◆ **Directions for this task**
Copy out the listing in full, exactly as written, but not its pictures.

◆ **Data**

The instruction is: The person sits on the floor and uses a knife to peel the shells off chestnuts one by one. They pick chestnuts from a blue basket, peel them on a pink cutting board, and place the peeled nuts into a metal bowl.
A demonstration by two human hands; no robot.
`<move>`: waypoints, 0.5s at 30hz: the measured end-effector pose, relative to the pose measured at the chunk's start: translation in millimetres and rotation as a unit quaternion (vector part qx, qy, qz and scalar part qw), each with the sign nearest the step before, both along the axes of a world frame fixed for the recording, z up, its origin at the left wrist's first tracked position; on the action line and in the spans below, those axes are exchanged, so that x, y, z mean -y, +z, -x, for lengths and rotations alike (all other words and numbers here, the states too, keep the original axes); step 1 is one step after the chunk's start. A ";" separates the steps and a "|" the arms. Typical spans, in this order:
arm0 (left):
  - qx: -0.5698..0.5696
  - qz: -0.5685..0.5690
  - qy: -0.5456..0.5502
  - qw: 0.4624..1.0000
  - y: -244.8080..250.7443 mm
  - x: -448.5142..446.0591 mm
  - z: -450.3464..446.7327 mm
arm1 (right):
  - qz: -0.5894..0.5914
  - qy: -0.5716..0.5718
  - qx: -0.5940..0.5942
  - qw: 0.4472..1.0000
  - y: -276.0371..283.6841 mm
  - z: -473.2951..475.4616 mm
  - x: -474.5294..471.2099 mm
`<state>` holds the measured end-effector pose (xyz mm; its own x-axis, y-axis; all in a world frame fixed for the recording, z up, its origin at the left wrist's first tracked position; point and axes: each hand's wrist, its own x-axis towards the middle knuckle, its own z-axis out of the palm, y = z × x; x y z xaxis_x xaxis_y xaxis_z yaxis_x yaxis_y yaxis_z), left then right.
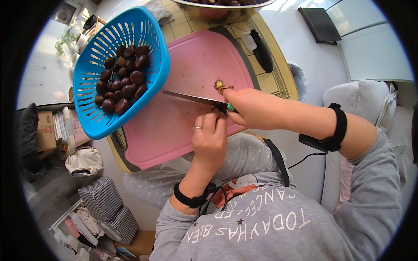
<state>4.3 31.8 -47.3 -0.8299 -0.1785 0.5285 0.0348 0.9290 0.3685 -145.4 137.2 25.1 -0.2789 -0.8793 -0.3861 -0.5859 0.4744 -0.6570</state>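
My right hand (245, 107) grips a kitchen knife (192, 98) by its green handle, the blade pointing left across a pink cutting board (156, 133). Just below the blade, my left hand (210, 137) has its fingers bent together around a small dark chestnut, mostly hidden by the fingertips and the knife. Several brown cut pieces (220, 86) lie on the board beyond my right hand; one shows a pale middle. To the left, a blue plastic basket (161, 62) holds many whole dark brown chestnuts (125, 81) and overlaps the board.
A metal bowl (225, 6) with more chestnuts stands at the far edge. On the tiled-pattern table, a black-handled tool (261, 51) lies right of the board. A bin with a clear plastic liner (296, 78) stands beyond the table's right edge. A cable (307, 159) hangs by my right arm.
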 end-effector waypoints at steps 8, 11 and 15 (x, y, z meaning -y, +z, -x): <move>0.003 0.012 0.055 0.998 1.4 -15.3 0.7 | 0.031 0.006 -0.013 0.999 3.4 -4.0 -5.2; -0.007 0.007 0.064 0.998 0.5 -17.4 1.4 | -0.004 -0.006 -0.011 1.000 7.6 -6.1 -19.4; -0.034 -0.034 0.046 0.998 -1.3 -13.6 2.5 | -0.012 -0.015 0.000 1.000 9.2 -8.1 -24.9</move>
<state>1.8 45.5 -48.6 -0.7710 -0.2896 0.5672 -0.0220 0.9022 0.4307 -137.4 162.1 34.3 -0.3062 -0.8607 -0.4067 -0.5713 0.5079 -0.6447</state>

◆ **Result below**
The instruction is: The person sits on the floor and uses a knife to peel the shells off chestnuts one by one. They pick chestnuts from a blue basket, peel them on a pink cutting board, and place the peeled nuts into a metal bowl.
A demonstration by two human hands; no robot.
`<move>`: waypoints, 0.5s at 30hz: the measured end-effector pose, relative to the pose measured at the chunk's start: translation in millimetres and rotation as a unit quaternion (vector part qx, qy, qz and scalar part qw), each with the sign nearest the step before, both along the axes of a world frame fixed for the recording, z up, its origin at the left wrist's first tracked position; on the action line and in the spans below, those axes are exchanged, so that x, y, z mean -y, +z, -x, for lengths and rotations alike (all other words and numbers here, the states too, keep the original axes); step 1 is one step after the chunk's start. A ";" separates the steps and a "|" the arms. Typical spans, in this order:
arm0 (left):
  - qx: -0.5698..0.5696
  - qz: -0.5685..0.5690
  - qy: -0.5456..0.5502
  - qw: 0.4624..1.0000
  - y: -244.8080..250.7443 mm
  - x: -448.5142..446.0591 mm
  - z: -450.3464..446.7327 mm
arm1 (right):
  - qz: -0.5894..0.5914
  - qy: -0.5716..0.5718
  - qx: -0.5940..0.5942
  - qw: 0.4472..1.0000
  - y: -276.0371..283.6841 mm
  - z: -473.2951..475.4616 mm
  - x: -474.5294..471.2099 mm
`<state>` holds the measured end-effector pose (xyz mm; its own x-axis, y-axis; all in a world frame fixed for the recording, z up, its origin at the left wrist's first tracked position; point and axes: each hand's wrist, its own x-axis towards the middle knuckle, its own z-axis out of the palm, y = z × x; x y z xaxis_x xaxis_y xaxis_z yaxis_x yaxis_y yaxis_z), left then right.
<state>4.3 31.8 -47.3 -0.8299 -0.1785 0.5285 0.0348 0.9290 0.3685 -145.4 137.2 25.1 -0.2789 -0.8793 -0.3861 -0.5859 0.4744 -0.6570</state>
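My right hand (245, 107) grips a kitchen knife (192, 98) by its green handle, the blade pointing left across a pink cutting board (156, 133). Just below the blade, my left hand (210, 137) has its fingers bent together around a small dark chestnut, mostly hidden by the fingertips and the knife. Several brown cut pieces (220, 86) lie on the board beyond my right hand; one shows a pale middle. To the left, a blue plastic basket (161, 62) holds many whole dark brown chestnuts (125, 81) and overlaps the board.
A metal bowl (225, 6) with more chestnuts stands at the far edge. On the tiled-pattern table, a black-handled tool (261, 51) lies right of the board. A bin with a clear plastic liner (296, 78) stands beyond the table's right edge. A cable (307, 159) hangs by my right arm.
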 end-effector waypoints at steps 8, 11 and 15 (x, y, z meaning -y, +z, -x): <move>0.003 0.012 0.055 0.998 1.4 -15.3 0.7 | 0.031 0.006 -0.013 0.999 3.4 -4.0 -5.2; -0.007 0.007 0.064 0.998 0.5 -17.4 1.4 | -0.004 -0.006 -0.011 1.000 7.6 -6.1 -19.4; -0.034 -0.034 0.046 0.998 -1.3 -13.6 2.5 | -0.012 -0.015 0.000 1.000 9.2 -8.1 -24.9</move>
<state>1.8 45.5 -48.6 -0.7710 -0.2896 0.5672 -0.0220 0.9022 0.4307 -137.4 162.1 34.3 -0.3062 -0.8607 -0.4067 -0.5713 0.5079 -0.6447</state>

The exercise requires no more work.